## Exercise prompt
An exact copy of all the data below is required.

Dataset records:

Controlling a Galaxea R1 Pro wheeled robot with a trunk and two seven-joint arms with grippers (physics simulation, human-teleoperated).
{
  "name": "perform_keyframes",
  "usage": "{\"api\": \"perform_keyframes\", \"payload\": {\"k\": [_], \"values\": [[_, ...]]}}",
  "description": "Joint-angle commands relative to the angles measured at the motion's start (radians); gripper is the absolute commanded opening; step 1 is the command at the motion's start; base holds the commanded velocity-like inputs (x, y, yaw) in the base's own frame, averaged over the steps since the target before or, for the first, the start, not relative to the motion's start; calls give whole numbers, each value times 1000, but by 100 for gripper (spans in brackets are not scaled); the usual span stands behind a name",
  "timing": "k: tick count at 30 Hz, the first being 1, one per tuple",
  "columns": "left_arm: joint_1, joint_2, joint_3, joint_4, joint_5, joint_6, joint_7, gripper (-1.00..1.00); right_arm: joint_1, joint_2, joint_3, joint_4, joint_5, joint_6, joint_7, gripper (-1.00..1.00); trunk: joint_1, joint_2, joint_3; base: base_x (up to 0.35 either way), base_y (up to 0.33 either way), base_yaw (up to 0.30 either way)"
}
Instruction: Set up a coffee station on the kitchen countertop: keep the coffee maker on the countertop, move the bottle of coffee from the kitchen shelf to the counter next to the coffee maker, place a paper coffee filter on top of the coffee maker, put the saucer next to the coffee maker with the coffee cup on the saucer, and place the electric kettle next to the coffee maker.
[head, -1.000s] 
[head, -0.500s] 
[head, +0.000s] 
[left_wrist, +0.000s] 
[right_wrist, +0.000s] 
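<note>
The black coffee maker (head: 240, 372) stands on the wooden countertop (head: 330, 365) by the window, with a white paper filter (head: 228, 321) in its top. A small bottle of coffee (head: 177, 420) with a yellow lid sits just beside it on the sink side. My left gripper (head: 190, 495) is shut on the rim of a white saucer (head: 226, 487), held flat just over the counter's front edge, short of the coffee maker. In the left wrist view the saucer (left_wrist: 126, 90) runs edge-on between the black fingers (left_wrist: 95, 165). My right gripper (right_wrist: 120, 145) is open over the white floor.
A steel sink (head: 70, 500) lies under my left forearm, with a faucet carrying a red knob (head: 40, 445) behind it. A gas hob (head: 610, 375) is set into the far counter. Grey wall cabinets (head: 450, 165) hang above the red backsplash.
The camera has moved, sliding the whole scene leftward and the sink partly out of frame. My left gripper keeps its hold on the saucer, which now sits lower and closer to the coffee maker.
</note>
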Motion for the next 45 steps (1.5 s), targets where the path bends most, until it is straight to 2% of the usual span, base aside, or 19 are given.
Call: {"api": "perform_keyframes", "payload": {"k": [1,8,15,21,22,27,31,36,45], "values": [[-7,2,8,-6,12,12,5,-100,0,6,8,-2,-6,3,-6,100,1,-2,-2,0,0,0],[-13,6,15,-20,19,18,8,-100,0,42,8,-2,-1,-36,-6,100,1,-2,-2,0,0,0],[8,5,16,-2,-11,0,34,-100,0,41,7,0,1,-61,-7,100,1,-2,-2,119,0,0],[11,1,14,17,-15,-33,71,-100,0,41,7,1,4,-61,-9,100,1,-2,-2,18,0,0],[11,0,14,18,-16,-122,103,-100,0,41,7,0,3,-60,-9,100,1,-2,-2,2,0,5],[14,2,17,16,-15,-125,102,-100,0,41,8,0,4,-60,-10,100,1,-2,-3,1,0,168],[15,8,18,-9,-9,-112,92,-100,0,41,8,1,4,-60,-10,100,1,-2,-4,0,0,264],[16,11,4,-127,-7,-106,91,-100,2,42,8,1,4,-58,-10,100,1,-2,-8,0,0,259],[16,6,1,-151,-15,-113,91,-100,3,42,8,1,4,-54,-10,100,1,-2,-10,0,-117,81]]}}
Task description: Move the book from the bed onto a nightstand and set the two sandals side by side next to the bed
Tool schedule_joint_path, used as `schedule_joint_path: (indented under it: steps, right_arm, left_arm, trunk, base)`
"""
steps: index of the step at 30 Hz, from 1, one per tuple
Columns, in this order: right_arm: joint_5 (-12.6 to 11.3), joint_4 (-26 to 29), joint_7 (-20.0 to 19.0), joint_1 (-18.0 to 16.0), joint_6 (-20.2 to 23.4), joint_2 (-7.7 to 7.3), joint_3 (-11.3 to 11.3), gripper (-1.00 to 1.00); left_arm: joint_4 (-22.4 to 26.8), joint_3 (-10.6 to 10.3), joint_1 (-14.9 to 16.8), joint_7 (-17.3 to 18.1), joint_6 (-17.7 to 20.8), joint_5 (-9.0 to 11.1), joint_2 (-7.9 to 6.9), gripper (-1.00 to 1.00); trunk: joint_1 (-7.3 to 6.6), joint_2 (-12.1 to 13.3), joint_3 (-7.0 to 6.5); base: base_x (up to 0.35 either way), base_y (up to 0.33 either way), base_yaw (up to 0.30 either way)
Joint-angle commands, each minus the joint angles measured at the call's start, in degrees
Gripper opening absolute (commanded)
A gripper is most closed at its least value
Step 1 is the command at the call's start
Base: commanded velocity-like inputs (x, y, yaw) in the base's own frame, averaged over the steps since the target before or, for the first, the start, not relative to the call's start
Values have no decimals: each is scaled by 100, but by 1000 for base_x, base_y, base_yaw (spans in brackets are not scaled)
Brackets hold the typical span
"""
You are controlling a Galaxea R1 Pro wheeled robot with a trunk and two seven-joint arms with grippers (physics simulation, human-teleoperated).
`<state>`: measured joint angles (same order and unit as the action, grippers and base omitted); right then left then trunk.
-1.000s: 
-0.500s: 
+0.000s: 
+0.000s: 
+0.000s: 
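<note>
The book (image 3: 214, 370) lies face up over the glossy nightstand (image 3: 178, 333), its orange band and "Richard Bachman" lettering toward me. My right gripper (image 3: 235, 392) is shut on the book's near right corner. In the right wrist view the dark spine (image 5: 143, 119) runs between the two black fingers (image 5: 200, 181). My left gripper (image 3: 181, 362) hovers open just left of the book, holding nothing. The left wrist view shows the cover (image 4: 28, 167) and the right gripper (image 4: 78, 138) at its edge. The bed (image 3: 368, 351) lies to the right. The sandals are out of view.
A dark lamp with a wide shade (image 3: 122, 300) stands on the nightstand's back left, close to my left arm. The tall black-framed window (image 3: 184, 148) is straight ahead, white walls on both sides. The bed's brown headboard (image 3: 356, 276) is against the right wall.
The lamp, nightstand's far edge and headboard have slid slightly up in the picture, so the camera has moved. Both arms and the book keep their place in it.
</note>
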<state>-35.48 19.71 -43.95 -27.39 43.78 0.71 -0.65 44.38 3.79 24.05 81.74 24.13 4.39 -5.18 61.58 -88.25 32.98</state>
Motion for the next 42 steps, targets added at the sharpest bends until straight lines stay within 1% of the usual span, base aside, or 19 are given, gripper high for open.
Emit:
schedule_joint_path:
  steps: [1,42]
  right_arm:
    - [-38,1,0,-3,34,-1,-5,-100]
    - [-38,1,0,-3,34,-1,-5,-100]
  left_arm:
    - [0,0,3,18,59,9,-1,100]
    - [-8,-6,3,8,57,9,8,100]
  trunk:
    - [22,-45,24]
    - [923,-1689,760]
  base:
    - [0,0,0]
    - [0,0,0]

## Answer
Controlling a Galaxea R1 Pro wheeled robot with a trunk and two seven-joint arms with grippers (physics simulation, human-teleoperated).
{
  "name": "perform_keyframes",
  "usage": "{\"api\": \"perform_keyframes\", \"payload\": {\"k\": [_], \"values\": [[_, ...]]}}",
  "description": "Joint-angle commands relative to the angles measured at the motion's start (radians); gripper is the absolute commanded opening; step 1 is the command at the motion's start; base holds the commanded velocity-like inputs (x, y, yaw) in the base's own frame, averaged over the steps since the target before or, for the first, the start, not relative to the motion's start; calls give whole numbers, each value times 1000, but by 100 for gripper (spans in brackets are not scaled); the usual span stands behind a name",
  "timing": "k: tick count at 30 Hz, the first being 1, one per tuple",
  "columns": "left_arm: joint_1, joint_2, joint_3, joint_4, joint_5, joint_6, joint_7, gripper (-1.00..1.00); right_arm: joint_1, joint_2, joint_3, joint_4, joint_5, joint_6, joint_7, gripper (-1.00..1.00); trunk: joint_1, joint_2, joint_3; base: base_x (up to 0.35 either way), base_y (up to 0.33 either way), base_yaw (up to 0.30 either way)"
}
Instruction: Set up a coffee station on the kitchen countertop: keep the coffee maker on the countertop, move the bottle of coffee from the kitchen shelf to the counter next to the coffee maker, place a paper coffee filter on top of the coffee maker, put the saucer next to the coffee maker with the coffee cup on the saucer, and place the electric kettle next to the coffee maker.
[head, -1.000s] 
[head, -0.500s] 
[head, +0.000s] 
[left_wrist, +0.000s] 
[right_wrist, +0.000s] 
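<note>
The black coffee maker (head: 240, 372) stands on the wooden countertop (head: 330, 365) by the window, with a white paper filter (head: 228, 321) in its top. A small bottle of coffee (head: 177, 420) with a yellow lid sits just beside it on the sink side. My left gripper (head: 190, 495) is shut on the rim of a white saucer (head: 226, 487), held flat just over the counter's front edge, short of the coffee maker. In the left wrist view the saucer (left_wrist: 126, 90) runs edge-on between the black fingers (left_wrist: 95, 165). My right gripper (right_wrist: 120, 145) is open over the white floor.
A steel sink (head: 70, 500) lies under my left forearm, with a faucet carrying a red knob (head: 40, 445) behind it. A gas hob (head: 610, 375) is set into the far counter. Grey wall cabinets (head: 450, 165) hang above the red backsplash.
The camera has moved, sliding the whole scene leftward and the sink partly out of frame. My left gripper keeps its hold on the saucer, which now sits lower and closer to the coffee maker.
</note>
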Motion for the next 45 steps (1.5 s), targets where the path bends most, until it is straight to 2% of the usual span, base aside, or 19 are given.
Call: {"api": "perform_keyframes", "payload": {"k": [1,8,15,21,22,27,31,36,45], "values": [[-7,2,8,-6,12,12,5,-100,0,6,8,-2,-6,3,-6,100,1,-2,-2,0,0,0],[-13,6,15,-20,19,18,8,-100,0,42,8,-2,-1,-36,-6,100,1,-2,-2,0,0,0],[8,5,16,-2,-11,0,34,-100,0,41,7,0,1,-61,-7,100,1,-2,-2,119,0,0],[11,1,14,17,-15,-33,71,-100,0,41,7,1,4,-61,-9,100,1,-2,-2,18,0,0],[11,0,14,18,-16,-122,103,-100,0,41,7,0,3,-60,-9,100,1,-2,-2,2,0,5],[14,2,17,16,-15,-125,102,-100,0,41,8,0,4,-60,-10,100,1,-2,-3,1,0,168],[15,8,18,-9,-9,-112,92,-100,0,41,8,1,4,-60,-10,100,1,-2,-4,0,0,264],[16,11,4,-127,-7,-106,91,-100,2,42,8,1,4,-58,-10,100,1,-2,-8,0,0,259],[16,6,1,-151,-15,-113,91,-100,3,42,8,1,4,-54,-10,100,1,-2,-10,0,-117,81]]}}
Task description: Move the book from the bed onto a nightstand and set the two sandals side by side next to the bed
Tool schedule_joint_path, used as `schedule_joint_path: (indented under it: steps, right_arm, left_arm, trunk, base)`
"""
steps: index of the step at 30 Hz, from 1, one per tuple
Columns, in this order: right_arm: joint_5 (-12.6 to 11.3), joint_4 (-26 to 29), joint_7 (-20.0 to 19.0), joint_1 (-18.0 to 16.0), joint_6 (-20.2 to 23.4), joint_2 (-7.7 to 7.3), joint_3 (-11.3 to 11.3), gripper (-1.00 to 1.00); left_arm: joint_4 (-22.4 to 26.8), joint_3 (-10.6 to 10.3), joint_1 (-14.9 to 16.8), joint_7 (-17.3 to 18.1), joint_6 (-17.7 to 20.8), joint_5 (-9.0 to 11.1), joint_2 (-7.9 to 6.9), gripper (-1.00 to 1.00); trunk: joint_1 (-7.3 to 6.6), joint_2 (-12.1 to 13.3), joint_3 (-7.0 to 6.5); base: base_x (up to 0.35 either way), base_y (up to 0.33 either way), base_yaw (up to 0.30 either way)
Joint-angle commands, each minus the joint angles measured at the call's start, in degrees
Gripper opening absolute (commanded)
A gripper is most closed at its least value
Step 1 is the command at the call's start
Base: commanded velocity-like inputs (x, y, yaw) in the base's own frame, averaged over the steps since the target before or, for the first, the start, not relative to the call's start
Values have no decimals: each is scaled by 100, but by 1000 for base_x, base_y, base_yaw (spans in brackets are not scaled)
Brackets hold the typical span
"""
You are controlling a Galaxea R1 Pro wheeled robot with a trunk and two seven-joint arms with grippers (physics simulation, human-teleoperated).
`<state>`: measured joint angles (same order and unit as the action, grippers and base omitted); right then left then trunk.
-1.000s: 
-0.500s: 
+0.000s: 
+0.000s: 
+0.000s: 
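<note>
The book (image 3: 214, 370) lies face up over the glossy nightstand (image 3: 178, 333), its orange band and "Richard Bachman" lettering toward me. My right gripper (image 3: 235, 392) is shut on the book's near right corner. In the right wrist view the dark spine (image 5: 143, 119) runs between the two black fingers (image 5: 200, 181). My left gripper (image 3: 181, 362) hovers open just left of the book, holding nothing. The left wrist view shows the cover (image 4: 28, 167) and the right gripper (image 4: 78, 138) at its edge. The bed (image 3: 368, 351) lies to the right. The sandals are out of view.
A dark lamp with a wide shade (image 3: 122, 300) stands on the nightstand's back left, close to my left arm. The tall black-framed window (image 3: 184, 148) is straight ahead, white walls on both sides. The bed's brown headboard (image 3: 356, 276) is against the right wall.
The lamp, nightstand's far edge and headboard have slid slightly up in the picture, so the camera has moved. Both arms and the book keep their place in it.
</note>
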<state>-35.48 19.71 -43.95 -27.39 43.78 0.71 -0.65 44.38 3.79 24.05 81.74 24.13 4.39 -5.18 61.58 -88.25 32.98</state>
Motion for the next 42 steps, targets added at the sharpest bends until straight lines stay within 1% of the usual span, base aside, or 19 are given, gripper high for open.
Emit:
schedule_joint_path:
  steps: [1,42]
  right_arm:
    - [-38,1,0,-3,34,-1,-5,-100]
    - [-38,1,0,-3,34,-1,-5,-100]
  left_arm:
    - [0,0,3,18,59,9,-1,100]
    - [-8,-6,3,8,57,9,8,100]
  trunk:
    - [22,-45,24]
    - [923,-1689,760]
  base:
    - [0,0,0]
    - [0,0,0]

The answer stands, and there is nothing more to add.